# TASK BRIEF:
Would you repeat exactly the part of the listing below that runs from the line containing "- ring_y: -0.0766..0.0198" down to the line containing "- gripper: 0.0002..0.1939", inclusive, and nothing else?

[[ MATERIAL FOR THIS TASK open ]]

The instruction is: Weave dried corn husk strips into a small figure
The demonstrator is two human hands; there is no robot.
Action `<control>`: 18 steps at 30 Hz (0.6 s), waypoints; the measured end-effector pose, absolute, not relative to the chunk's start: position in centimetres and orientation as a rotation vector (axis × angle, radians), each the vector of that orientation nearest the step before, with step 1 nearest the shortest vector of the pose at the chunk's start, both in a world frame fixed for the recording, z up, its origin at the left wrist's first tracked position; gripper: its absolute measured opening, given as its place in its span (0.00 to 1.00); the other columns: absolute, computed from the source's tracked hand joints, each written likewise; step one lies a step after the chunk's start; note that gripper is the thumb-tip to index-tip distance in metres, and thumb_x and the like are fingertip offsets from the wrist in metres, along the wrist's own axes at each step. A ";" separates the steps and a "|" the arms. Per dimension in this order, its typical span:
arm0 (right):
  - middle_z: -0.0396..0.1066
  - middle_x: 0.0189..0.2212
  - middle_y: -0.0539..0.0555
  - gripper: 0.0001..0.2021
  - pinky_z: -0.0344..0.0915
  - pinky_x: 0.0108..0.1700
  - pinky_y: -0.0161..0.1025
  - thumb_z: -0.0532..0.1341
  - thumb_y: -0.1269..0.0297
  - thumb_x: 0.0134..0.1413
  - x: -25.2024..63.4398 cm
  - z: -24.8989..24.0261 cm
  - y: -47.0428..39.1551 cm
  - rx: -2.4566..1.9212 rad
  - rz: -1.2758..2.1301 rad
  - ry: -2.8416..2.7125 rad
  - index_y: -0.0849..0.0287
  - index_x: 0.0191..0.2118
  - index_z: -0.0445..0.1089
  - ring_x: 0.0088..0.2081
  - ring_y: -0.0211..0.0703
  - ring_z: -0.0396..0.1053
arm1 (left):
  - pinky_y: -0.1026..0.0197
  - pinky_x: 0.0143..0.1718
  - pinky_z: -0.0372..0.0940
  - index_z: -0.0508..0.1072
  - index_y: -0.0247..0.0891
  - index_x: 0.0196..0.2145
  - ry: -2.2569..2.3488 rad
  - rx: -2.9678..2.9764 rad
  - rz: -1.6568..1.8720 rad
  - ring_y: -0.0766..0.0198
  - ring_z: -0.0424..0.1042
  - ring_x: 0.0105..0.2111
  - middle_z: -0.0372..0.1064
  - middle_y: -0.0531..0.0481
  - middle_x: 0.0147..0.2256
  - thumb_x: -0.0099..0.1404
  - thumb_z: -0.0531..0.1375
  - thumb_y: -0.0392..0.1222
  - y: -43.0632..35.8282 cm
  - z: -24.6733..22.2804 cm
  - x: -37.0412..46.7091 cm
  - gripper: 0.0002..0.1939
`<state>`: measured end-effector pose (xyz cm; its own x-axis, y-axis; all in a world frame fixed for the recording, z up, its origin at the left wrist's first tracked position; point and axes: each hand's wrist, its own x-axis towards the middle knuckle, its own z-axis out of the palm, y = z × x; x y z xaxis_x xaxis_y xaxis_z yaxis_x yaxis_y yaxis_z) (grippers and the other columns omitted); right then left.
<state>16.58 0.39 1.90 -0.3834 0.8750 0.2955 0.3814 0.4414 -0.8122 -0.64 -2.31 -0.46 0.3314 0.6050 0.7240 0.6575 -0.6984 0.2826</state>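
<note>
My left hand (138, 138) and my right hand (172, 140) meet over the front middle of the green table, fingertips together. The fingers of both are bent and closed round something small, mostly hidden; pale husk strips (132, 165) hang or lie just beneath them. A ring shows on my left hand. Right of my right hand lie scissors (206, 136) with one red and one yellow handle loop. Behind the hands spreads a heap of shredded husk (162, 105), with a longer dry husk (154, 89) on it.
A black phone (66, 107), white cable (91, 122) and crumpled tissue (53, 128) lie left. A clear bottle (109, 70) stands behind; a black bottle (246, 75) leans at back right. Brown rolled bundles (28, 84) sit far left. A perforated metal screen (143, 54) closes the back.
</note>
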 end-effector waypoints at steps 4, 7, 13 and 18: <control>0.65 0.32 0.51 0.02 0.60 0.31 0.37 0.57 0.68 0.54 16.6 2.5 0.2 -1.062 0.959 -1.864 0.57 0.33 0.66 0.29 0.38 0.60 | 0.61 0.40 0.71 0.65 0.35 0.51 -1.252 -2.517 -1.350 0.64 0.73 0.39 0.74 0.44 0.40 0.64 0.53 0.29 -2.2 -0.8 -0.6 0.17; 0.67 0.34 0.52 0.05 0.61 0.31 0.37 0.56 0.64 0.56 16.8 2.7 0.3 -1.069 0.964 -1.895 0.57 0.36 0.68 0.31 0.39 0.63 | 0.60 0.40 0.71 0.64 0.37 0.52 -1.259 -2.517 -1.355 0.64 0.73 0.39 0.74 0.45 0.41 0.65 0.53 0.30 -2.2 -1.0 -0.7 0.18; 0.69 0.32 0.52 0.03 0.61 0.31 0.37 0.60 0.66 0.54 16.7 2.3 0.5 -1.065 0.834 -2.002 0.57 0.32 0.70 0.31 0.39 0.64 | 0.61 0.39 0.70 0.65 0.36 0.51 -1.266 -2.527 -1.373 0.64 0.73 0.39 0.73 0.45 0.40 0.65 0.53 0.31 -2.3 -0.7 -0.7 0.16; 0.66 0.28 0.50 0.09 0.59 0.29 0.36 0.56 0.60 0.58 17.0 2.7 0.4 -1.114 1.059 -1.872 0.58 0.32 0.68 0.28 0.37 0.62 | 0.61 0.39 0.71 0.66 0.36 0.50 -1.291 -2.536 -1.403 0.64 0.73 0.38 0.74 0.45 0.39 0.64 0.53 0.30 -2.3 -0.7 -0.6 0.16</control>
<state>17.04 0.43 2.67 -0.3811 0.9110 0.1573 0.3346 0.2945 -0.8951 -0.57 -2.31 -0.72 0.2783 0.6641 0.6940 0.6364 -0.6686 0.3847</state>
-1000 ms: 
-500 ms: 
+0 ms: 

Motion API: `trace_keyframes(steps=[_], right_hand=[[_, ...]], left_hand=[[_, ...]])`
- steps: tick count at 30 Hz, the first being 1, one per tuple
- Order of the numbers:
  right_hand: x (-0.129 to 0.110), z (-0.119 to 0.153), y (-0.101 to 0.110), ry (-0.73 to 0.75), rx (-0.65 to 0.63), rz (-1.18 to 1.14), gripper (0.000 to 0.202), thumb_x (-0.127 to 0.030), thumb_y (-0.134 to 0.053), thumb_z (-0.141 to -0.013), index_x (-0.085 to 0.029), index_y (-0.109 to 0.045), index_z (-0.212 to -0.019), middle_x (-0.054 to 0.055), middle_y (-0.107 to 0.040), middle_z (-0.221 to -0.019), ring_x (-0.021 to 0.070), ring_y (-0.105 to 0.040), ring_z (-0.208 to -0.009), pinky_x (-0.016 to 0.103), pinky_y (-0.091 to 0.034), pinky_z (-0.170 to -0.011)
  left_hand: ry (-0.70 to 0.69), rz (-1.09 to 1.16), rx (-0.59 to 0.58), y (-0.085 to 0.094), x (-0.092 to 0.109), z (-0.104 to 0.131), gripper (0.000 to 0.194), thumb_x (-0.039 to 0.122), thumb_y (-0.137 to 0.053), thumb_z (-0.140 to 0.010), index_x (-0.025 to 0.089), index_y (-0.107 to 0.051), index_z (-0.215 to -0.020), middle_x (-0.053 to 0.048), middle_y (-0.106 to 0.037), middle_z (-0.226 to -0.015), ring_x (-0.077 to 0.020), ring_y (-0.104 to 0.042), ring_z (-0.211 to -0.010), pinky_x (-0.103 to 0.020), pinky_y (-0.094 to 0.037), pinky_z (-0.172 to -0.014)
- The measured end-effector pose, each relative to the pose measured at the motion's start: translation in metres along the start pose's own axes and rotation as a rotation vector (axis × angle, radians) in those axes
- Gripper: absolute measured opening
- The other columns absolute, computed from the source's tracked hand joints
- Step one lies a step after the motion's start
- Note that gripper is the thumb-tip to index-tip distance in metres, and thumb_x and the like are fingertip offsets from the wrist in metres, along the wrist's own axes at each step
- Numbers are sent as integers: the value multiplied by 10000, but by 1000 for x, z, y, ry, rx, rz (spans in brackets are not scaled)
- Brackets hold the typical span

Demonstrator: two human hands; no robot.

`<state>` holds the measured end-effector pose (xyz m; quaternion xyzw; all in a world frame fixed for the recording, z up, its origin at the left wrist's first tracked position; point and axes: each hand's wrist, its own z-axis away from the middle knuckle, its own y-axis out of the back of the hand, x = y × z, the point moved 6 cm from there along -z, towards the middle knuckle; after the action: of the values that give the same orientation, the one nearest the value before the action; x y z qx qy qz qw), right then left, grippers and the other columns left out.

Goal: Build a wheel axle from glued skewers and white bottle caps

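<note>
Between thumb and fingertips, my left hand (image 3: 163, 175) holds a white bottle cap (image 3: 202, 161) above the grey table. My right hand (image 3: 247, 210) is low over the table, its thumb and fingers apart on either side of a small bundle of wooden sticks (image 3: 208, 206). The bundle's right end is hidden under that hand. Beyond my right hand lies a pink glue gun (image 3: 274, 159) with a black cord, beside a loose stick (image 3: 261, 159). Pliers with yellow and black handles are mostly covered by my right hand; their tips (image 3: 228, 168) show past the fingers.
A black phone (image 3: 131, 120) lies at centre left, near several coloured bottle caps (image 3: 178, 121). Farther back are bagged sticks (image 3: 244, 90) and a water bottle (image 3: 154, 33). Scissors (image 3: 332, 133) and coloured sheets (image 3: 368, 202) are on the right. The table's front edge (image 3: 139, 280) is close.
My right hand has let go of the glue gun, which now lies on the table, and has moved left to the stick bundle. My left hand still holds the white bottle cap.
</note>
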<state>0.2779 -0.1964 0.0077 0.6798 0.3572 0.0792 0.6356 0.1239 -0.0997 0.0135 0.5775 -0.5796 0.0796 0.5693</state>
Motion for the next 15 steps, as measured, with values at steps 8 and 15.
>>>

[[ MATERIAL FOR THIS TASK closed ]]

# YOUR RESPONSE:
  - ring_y: -0.0766..0.0198
  - ring_z: -0.0424..0.1042
  - ring_x: 0.0105..0.2111
  - middle_z: -0.0372..0.1064
  - middle_y: -0.0531..0.0481
  - middle_x: 0.0147..0.2256
  - thumb_x: -0.0099..0.1404
  - thumb_z: -0.0531..0.1375
  - thumb_y: -0.0392..0.1222
  - y: -43.0632..35.8282 cm
  - z: -24.6733..22.2804 cm
  - x: -37.0412..46.7091 cm
  - gripper: 0.0002..0.1939

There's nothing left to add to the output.